Long-awaited intelligence IT upgrade taking shape at NSA
Computerworld -
The largest, most secretive arm of the U.S. intelligence community this week took a major step toward upgrading its IT infrastructure in a way that may bolster its ability to thwart future terrorist attacks.
The National Security Agency (NSA), the signals intelligence and eavesdropping arm of the Pentagon, signed a $282 million contract with San Diego-based Science Applications International Corp. (SIAC) that's designed to help the agency sift through and make sense of the torrent of data it collects from cell phone conversations, faxes, e-mails and a wide variety of other electronic communications around the world.
The contract is part of what's known as the "Trailblazer" program, which has been in the works for two years. However, the award to SAIC "marks a significant shift in the Trailblazer program from a planning to a development activity," said Lisaanne Davis, an NSA spokeswoman. Davis declined to comment on the specific types of commercial IT products that would be purchased and integrated.
SAIC deferred all comments on the contract to the NSA.

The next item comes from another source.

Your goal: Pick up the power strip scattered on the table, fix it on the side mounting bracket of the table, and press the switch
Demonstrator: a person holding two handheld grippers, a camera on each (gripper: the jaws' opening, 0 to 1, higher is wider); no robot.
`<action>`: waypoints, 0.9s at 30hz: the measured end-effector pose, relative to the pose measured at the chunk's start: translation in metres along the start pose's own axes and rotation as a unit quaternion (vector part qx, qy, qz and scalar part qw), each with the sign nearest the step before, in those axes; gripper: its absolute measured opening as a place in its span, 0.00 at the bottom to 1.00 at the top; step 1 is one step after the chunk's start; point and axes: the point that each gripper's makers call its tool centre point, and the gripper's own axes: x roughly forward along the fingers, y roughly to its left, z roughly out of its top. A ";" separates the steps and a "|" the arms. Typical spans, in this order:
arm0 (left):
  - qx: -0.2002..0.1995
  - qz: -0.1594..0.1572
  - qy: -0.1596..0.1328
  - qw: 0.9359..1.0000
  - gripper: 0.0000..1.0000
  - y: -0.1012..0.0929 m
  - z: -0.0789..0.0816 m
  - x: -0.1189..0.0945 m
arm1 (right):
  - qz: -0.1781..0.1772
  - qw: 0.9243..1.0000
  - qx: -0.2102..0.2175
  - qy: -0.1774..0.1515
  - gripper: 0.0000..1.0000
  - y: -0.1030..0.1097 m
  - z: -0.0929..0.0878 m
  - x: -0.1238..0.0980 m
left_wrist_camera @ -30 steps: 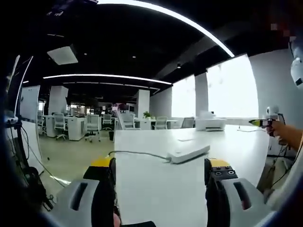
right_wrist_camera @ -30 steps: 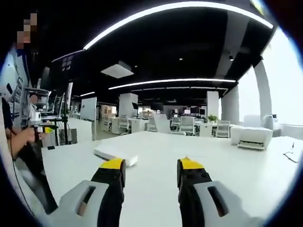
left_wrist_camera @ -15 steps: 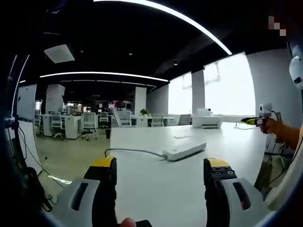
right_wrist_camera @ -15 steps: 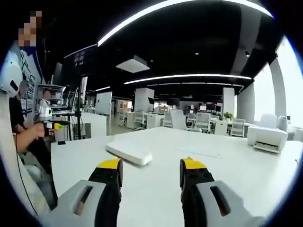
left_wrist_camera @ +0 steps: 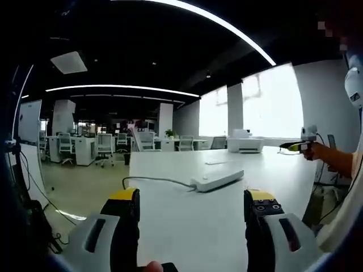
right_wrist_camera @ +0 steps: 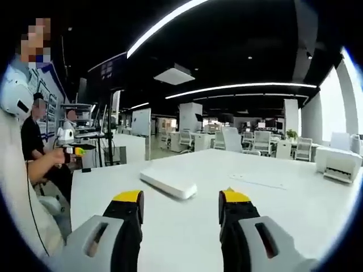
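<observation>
Ahead of both wide-parted, empty tongs, left (left_wrist_camera: 191, 203) and right (right_wrist_camera: 180, 204), the long white plastic power strip (left_wrist_camera: 218, 180) lies on the white surface (left_wrist_camera: 187, 221), likely light, rigid and smooth, best pinched across its narrow middle, clear of its trailing cord (left_wrist_camera: 156, 180).

One long white plastic power strip (left_wrist_camera: 218, 180) with one grey cable (left_wrist_camera: 156, 180) lies on the one white worktop (left_wrist_camera: 193, 221), one white printer (left_wrist_camera: 245, 144) beyond the strip.
</observation>
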 end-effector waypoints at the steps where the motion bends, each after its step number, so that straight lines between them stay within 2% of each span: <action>1: 0.000 0.000 0.000 1.000 0.79 0.000 0.000 0.000 | 0.003 1.000 -0.002 0.001 0.50 0.000 0.000 0.001; 16: -0.003 -0.002 0.001 1.000 0.79 0.002 0.001 0.001 | 0.056 0.998 -0.007 -0.011 0.54 -0.014 0.009 0.025; 27: 0.001 0.002 0.011 1.000 0.79 0.002 0.001 0.006 | 0.072 0.997 -0.016 0.016 0.55 -0.034 -0.003 0.049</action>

However, a former senior NSA executive responsible for the agency's first moves into the commercial IT world said SAIC will "be the glue that allows NSA to use all of the different commercial tools."
Many of those tools, such as advanced data mining applications, will enable analysts to "reach down into the pile and pull the most important things to the top," said the former official, who spoke to Computerworld on condition of anonymity.
And missed signals seem to be the driving force behind the program. For example, hidden among the millions of communications intercepts the NSA collected on Sept. 10, 2001, were two Arabic-language messages warning of a major event the next day. The NSA analysts didn't translate the messages until Sept. 12.
"NSA has been behind the curve in a number of IT areas, so the agency might benefit from many kinds of readily available applications involving database management, data mining techniques and virtual networking," said Steven Aftergood, a defense and intelligence analyst at the Federation of American Scientists in Washington. "There is a broad consensus that the agency's future depends on a vigorous modernization initiative."
Richard Hunter, an analyst at Stamford, Conn.-based Gartner Inc. and a former NSA analyst, said knowledge management systems, such as data mining and collaboration tools, would likely be of the most benefit to NSA at present.
"Robust examples of such systems can be found in any large consulting company, where they're used to managing the huge volumes of intellectual capital developed onengagements," said Hunter. "In short, they're about managing intellectual capital, experts and expertise, all of which are critical to NSA's mission."
But IT alone may not be enough, according to the former NSA official. "The real answer is technology and people," the official said. "Work has to be organized, principles have to be established and people have to be held to those principles. No amount of technology can make up for that."